The Reischauer Scholars Program and BEYOND Tomorrow: cultivating future leaders on both sides of the Pacific

japan day group photo bt

In a message to an audience comprised of Japanese Consulate representatives, Stanford faculty and staff, and Bay Area community members, Executive Director Minami Tsubouchi noted that Tokyo-based BEYOND Tomorrow was established to support the young victims who, despite facing great adversity from the 2011 Great East Japan Earthquake and Tsunami, did not lose hope and continue to embrace a dream to give back to society in the future. Tsubouchi was followed by two small-group presentations by 12 high school and college student delegates from BEYOND Tomorrow.

One of the delegates, Masahide Chiba, Ofunato City, Iwate Prefecture, spoke about losing his mother and grandmother yet expressed his dreams for helping to rebuild Ofunato and other cities in the Tohoku region of Japan. Chiba is one of two students who are featured in a documentary, After the Darkness, being produced by Naomi Funahashi, Reischauer Scholars Program (RSP) Manager and Instructor, SPICE, and award-winning filmmaker, Risa Morimoto, Edgewood Pictures, of New York City.

Dr. Michael H. Armacost, former U.S. Ambassador to Japan, noted, “Programs such as BEYOND Tomorrow are invaluable to Japan’s post-3/11 recovery. They provide a platform for both future generation leaders to develop a deeper understanding of U.S.–Japan relations on a grassroots level. The students’ stories sharing their grief and their hope were truly inspiring.”

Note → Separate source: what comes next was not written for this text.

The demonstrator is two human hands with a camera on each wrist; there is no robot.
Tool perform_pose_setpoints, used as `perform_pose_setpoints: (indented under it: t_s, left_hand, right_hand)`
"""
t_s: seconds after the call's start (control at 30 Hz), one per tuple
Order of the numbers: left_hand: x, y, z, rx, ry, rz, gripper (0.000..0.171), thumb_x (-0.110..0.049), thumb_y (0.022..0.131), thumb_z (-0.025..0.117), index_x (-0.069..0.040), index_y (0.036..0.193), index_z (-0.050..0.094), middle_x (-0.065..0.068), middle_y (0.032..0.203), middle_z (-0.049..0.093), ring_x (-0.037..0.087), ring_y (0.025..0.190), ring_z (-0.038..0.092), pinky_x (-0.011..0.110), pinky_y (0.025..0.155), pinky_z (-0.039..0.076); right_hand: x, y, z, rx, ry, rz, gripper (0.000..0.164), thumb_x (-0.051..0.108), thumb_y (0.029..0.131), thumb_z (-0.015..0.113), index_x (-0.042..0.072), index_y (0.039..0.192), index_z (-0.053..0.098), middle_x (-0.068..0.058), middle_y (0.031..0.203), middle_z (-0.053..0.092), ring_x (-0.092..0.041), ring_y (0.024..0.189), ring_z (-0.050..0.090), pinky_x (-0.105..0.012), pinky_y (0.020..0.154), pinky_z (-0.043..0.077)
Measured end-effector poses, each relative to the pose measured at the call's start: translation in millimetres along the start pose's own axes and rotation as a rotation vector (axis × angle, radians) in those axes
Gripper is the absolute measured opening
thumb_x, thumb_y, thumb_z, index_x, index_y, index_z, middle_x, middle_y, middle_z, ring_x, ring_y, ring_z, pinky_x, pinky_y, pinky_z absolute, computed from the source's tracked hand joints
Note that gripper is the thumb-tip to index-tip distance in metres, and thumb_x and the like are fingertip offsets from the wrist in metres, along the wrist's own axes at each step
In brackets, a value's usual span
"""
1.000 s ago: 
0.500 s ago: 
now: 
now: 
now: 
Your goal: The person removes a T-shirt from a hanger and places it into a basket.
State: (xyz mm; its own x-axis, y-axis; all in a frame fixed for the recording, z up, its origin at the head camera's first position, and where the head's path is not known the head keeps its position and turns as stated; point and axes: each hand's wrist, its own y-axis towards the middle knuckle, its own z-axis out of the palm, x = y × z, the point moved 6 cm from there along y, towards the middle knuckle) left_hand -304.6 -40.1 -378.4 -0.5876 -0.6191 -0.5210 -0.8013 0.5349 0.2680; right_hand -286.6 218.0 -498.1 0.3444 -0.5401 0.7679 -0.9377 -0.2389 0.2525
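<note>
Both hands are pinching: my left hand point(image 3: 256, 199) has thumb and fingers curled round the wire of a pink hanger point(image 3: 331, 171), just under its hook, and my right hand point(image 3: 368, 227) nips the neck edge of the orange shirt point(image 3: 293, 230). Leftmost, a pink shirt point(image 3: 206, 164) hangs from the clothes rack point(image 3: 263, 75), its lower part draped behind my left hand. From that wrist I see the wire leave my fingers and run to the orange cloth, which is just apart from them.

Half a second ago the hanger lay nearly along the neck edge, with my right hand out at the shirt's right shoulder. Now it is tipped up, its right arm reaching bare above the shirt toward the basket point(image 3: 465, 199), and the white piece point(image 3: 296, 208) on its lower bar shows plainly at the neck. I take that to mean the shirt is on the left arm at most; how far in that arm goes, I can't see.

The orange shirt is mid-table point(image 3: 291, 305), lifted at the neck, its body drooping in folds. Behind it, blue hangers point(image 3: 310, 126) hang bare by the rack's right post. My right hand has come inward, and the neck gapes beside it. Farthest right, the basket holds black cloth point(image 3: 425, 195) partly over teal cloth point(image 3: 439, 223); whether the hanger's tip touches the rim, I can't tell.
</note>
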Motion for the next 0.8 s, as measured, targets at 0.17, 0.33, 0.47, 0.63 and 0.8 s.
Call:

This trans-Pacific gathering took place at SPICE’s annual Japan Day, which this year was scheduled to coincide with the delegates’ trip to the United States. During Japan Day, SPICE also recognized top high school scholars of the RSP, an online course on Japan. The BEYOND Tomorrow delegates mingled with other attendees, including RSP honorees David Chao and Kaylyn Cheape, RSP alumni, and distinguished RSP advisory committee members Ambassador Michael Armacost (Shorenstein Distinguished Fellow, Shorenstein APARC); Professor Emeritus Daniel I. Okimoto and Professor Phillip Lipscy, both of Stanford; and Professor Emeritus Nisuke Ando, Doshisha University and Kyoto University. Ando made the trip from Kyoto to Stanford for Japan Day.

Following the event, RSP and Stanford alumnus, Sekhar Paladugu, guided the delegates on a campus tour. Reflecting on the day, Gary Mukai, SPICE Director, commented, “The RSP and BEYOND Tomorrow both share the objective of cultivating future leaders. It has long been Naomi’s and my hope to bring youth together from both sides of the Pacific with hopes that an international community of students will be formed amongst them. Today was one of the highlights of my 25 years at Stanford University.”

Photo credit: Tomoyuki Sowa

After their stay in the Bay Area, the delegates flew to New York to give additional presentations and simply to experience life on the East Coast. There they attended a barbeque in Sleepy Hollow with David Janes, Director of Foundation Grants and Assistant to the President, United States-Japan Foundation, one of the supporting organizations of BEYOND Tomorrow and the original funding organization of the RSP. It was a chance to provide an opportunity for the students to interact with a diverse group of Americans and Japanese in a relaxed atmosphere and to see a historic part of the Hudson River Valley. Janes commented, “I was deeply inspired by the courage of the students to share their stories with us and moved by their embrace of life despite the tragedies they have each experienced.”

The Center for Global Partnership, the Japan Foundation, is the current primary funding organization of the RSP.